In recent years, there are many new developments in the area of AlGaInP light emitting diodes with high efficiency. Among the newest AlGaInP light emitting diodes, many of them are based on a double heterostructure comprising an upper cladding layer, a lower cladding layer, and an active layer between them. In general, the light emitting efficiency is quite limited because of the high resistivity in the upper cladding layer that makes the spread of the electric current difficult. Several techniques and structures have been developed to improve the luminous efficiency for the light emitting diodes. One technique in the commonly used double heterostructure is to grow various types of window layer or layers above the upper cladding layer to help the spread of the current. The other popular approach is to add a current blocking layer above the upper cladding layer to increase the current density and decrease the light absorbed by the electrode.
As shown in FIG. 1, a conventional light emitting diode based on a double heterostructure has an n-type GaAs substrate 12. Below the substrate is an n-type electrode 11. A distributed Bragg reflector layer (DBR) 13 is grown above the substrate first before growing an AlGaInP double heterostructure on the substrate. The double heterostructure includes an n-type AlGaInP lower cladding layer 14, an undoped active AlGaInP layer 15 and a p-type AlGaInP upper cladding layer 16. A p-type thin layer 17 with low energy band gap and high conductivity is formed on top of the double heterostructure. A p-type GaP window layer 18 is then grown above the thin layer 17. Above the window layer 18 is the p-type electrode 19 of the light emitting diode.
Although the electric current can travel uniformly through the active layer of the diode structure described above and the diode can emit light across the whole active area, some portion of the light is blocked by the p-type electrode 19. The blocked light can not emit out of the diode. As illustrated by the arrow lines shown in FIG. 1, the light underneath the electrode can not pass through the electrode. Therefore, the luminous efficiency of the light emitting diode is limited.

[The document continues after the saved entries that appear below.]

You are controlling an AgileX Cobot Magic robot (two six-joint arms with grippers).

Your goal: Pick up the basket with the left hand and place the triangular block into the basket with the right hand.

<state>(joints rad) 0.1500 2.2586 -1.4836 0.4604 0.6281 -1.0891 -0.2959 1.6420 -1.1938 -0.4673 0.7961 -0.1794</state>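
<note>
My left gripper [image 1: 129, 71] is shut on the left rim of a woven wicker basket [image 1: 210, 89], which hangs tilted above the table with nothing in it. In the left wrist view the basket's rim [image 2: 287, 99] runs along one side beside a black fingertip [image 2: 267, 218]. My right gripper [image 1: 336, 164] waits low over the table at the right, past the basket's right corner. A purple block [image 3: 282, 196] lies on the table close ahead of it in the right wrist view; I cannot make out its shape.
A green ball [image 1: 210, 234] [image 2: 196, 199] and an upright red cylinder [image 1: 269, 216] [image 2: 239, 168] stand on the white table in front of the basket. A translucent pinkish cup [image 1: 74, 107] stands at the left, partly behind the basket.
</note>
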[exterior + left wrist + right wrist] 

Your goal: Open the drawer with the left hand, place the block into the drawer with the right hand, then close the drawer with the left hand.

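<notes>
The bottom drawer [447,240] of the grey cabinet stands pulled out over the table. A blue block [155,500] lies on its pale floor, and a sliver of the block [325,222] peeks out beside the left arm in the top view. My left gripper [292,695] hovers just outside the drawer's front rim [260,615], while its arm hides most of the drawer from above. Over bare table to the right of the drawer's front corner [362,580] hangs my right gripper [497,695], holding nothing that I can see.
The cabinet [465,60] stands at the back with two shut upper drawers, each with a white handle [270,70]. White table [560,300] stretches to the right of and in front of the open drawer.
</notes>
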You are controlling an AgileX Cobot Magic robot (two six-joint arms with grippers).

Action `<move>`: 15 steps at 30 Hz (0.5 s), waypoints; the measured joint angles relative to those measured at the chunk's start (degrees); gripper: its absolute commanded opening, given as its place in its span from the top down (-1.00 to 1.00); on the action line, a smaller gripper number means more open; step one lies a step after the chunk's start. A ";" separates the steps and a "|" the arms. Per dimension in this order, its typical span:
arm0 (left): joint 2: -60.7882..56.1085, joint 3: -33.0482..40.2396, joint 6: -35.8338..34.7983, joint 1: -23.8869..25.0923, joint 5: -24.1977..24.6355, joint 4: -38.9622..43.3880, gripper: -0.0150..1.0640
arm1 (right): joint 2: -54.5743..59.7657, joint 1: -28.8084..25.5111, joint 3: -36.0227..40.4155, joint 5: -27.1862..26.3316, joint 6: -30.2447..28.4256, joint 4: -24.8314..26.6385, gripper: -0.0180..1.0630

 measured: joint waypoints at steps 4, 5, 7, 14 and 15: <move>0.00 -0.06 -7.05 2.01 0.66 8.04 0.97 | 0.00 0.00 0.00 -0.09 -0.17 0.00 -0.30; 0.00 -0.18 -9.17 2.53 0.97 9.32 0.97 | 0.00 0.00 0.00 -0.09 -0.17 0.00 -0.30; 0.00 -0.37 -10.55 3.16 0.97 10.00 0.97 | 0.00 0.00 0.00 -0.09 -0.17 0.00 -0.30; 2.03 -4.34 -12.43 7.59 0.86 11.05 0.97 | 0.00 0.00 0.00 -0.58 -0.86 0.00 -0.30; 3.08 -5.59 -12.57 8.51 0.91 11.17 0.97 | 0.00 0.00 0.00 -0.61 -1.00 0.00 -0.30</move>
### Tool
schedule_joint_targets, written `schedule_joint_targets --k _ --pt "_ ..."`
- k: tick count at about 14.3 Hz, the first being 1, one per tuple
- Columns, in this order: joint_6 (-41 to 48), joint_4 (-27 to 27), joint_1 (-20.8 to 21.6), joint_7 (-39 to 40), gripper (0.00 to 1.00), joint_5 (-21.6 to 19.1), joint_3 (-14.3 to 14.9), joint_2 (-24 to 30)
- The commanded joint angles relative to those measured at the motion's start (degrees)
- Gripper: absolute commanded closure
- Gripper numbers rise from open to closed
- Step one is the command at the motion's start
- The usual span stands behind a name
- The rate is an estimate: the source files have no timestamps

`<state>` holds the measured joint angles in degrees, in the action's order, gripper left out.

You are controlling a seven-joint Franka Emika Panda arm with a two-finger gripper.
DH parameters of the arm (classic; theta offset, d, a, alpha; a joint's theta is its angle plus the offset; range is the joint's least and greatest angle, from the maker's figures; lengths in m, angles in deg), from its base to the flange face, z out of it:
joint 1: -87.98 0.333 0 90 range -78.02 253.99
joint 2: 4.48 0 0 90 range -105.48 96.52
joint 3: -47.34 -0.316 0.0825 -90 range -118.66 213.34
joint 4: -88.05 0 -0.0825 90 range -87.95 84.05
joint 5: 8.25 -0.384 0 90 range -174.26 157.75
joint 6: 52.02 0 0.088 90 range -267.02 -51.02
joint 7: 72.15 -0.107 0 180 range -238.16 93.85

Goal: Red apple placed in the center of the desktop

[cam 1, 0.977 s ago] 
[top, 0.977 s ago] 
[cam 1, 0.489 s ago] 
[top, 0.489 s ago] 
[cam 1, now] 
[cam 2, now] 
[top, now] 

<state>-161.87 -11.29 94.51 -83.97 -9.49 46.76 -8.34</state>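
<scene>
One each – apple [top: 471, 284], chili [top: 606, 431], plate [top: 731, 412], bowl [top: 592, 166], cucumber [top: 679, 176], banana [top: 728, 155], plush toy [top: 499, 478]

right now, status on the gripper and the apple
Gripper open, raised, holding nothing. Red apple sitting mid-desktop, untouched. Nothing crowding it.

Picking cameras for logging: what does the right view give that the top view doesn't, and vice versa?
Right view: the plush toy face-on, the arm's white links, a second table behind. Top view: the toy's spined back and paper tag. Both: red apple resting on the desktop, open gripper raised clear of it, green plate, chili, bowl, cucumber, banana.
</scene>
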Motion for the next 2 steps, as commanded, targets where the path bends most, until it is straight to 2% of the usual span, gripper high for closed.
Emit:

U.S. Pat. No. 5,153,889 presents an improvement of the light emitting diode structure developed by Toshiba of Japan to overcome the above drawback. As shown in FIG. 2, the structure includes an n-type electrode 21, an n-type GaAs substrate 22, a lower cladding layer 23, an active layer 24, an upper cladding layer 25, a window layer 26, and a p-type electrode 27. The lower cladding layer 23, active layer 24 and upper cladding layer 25 form an AlGaInP double heterostructure for the light emitting diode. Below the p-type electrode 27 and between the window layer 26 and the double heterostructure, a current blocking layer 20 is formed on top of the double heterostructure. Although light emitting diodes of the above structure can increase their current density and light emitting efficiency, the manufacturing process requires two times of MOVPE process. Because of the difficulty in MOVPE process, in particular, the second MOVPE process is performed on top of the p-type AlGAInP layer that contains Aluminum, the technique is cumbersome and difficult to practice.